One of you posed the question of my views of womens rights. Well frankly they don't have a right to snag, nab or crucify a man because she's pregnant (allegedly by him).
i feel women should accept responsibility for their own actions, own bodies and choices.
i am against child support.
i don't feel that a decision which is not the male's, should be available to be used as a legal noose. The end.
i feel that if a woman doesn't wish to embark on motherhood without financial support, she should keep her legs together or use adequate birth control until she's able to support her own issue. i would apply that to women married or unmarried because nothing lasts forever and divorce and childsupport too often go hand-in-hand. They should BE RESPONSIBLE both morally and fincacially for all that attends their decision to bring a person into this world since both NATURE and LAW leave those decisions to her anyway and we have no say. That's not to say that i dont wish we had a Pill for US. i would love to have a 99.999% control over who gets a live sperm of MINE, especially since i will be blamed for it for 20 years after the party. Noo don't think "condoms" since they break too often. A reversible vasectomy isnt reversible by the week or mood like taking the Pill on time is. That's off-topic. My opinion of women's rights on the subject of reproduction is ..follow nature's example. My rights are obvious according to nature and so are theirs.
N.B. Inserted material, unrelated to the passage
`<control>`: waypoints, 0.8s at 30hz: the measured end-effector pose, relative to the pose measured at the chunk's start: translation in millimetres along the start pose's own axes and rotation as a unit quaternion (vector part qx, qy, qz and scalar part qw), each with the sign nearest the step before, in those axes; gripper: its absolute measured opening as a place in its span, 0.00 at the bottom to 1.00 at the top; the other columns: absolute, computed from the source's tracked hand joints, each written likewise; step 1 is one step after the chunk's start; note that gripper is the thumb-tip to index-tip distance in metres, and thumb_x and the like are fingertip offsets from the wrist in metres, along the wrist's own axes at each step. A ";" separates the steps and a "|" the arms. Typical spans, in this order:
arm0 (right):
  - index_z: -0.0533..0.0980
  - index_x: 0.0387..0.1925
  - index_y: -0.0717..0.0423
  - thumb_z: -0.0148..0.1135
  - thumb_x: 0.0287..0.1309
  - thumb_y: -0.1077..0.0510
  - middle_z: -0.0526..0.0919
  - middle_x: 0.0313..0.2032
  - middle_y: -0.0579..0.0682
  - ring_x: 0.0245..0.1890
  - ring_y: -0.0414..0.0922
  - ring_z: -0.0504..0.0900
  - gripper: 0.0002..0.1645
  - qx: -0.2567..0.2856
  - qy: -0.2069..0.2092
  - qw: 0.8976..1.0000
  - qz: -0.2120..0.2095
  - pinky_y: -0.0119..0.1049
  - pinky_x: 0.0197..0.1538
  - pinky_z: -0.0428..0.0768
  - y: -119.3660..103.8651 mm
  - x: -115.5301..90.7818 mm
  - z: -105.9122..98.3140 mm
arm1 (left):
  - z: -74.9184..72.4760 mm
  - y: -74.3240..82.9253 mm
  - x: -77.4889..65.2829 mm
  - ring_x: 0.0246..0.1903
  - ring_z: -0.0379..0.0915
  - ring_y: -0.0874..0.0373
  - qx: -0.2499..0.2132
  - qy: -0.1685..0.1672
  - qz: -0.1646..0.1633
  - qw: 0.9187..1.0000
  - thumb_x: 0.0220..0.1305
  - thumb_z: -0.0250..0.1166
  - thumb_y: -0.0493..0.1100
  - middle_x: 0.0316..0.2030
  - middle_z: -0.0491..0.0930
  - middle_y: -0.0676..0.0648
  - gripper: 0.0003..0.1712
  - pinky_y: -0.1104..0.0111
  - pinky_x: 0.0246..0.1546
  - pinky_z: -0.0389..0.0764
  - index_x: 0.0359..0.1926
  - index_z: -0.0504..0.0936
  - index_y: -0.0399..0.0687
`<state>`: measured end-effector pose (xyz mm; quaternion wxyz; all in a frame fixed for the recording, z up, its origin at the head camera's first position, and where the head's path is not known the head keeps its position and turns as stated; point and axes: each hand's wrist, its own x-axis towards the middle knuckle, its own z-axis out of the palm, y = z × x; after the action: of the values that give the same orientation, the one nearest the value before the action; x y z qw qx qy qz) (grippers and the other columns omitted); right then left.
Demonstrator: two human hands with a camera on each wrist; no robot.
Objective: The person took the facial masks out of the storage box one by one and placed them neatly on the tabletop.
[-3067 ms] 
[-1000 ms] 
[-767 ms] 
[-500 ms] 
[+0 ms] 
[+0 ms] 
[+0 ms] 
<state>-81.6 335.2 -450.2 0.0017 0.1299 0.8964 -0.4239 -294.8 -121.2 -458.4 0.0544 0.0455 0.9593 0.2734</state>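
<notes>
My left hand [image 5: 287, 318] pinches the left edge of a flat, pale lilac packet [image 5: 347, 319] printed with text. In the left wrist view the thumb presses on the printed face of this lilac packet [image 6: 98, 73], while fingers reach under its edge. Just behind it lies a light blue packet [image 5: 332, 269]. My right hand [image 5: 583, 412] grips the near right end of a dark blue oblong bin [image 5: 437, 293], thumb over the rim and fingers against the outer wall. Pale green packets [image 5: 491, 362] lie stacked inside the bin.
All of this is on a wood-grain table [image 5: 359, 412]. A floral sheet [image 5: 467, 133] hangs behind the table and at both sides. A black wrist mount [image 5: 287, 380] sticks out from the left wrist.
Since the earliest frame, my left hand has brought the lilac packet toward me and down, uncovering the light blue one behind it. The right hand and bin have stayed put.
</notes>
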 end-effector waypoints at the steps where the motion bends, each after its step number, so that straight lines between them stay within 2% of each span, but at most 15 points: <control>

Everybody be responsible for their own actions and we wouldnt have all these arguements.
If i one day meet a woman with children, and she's obviously supporting them properly and has no hidden agenda with her claws out, i would have no objection to a relationship or contributing to the support of the kids or stepping into the Daddy role if invited. i am presently unaware of any danger in that. If i'm not the father, not married to the mother, but have a Father relationship with the kids, i can't realistically be "gone after" if i'm given the boot one day. i was just a visitor like so many divorced males paying child support.
Re:lost (Score:0)
by Anonymous User on 10:40 AM November 22nd, 2005 EST (#17)
It is simple. The male abortion allows all that you have pointed out. A legal procedure disallowing entrapment.
It allows her the choice of bringing forth a child, if she wishes, and him the choice of being involved or not. There would be a period of decision as to being "in or out" - for example, the first trimester.
Papers are signed and best wishes are granted.

"Justice therefore dictates that if a woman makes a unilateral decision to bring pregnancy to term, and the biological father does not, and cannot, share in this decision, he should not be liable for 21 years of support. Or, put another way, autonomous women making independent decisions about their lives should not expect men to finance their choice."

Karen DeCrow - former President of National Organization of Women.
abaortion and forced fatherhood (Score:1)
by denny599 on 07:03 AM December 14th, 2005 EST (#19)
I dont belive the rights
From my expeince women considering abortion find out the guy wants the realtionship to end with them they will elect to keep the child. is it spitte? is it some hope the baby will bring the guy back? not my call.
My expeincre was being a NCO in the army for 6 years and being incharge of both the male and female soldiers involed?

to be honest i think the solution is to ditch child support system and put in place a system where if your a single mom and make below X income you receive Y amount of money. to prevent abuse is pretty easy use the IRS, they already check to see if people are living above thier means all the time.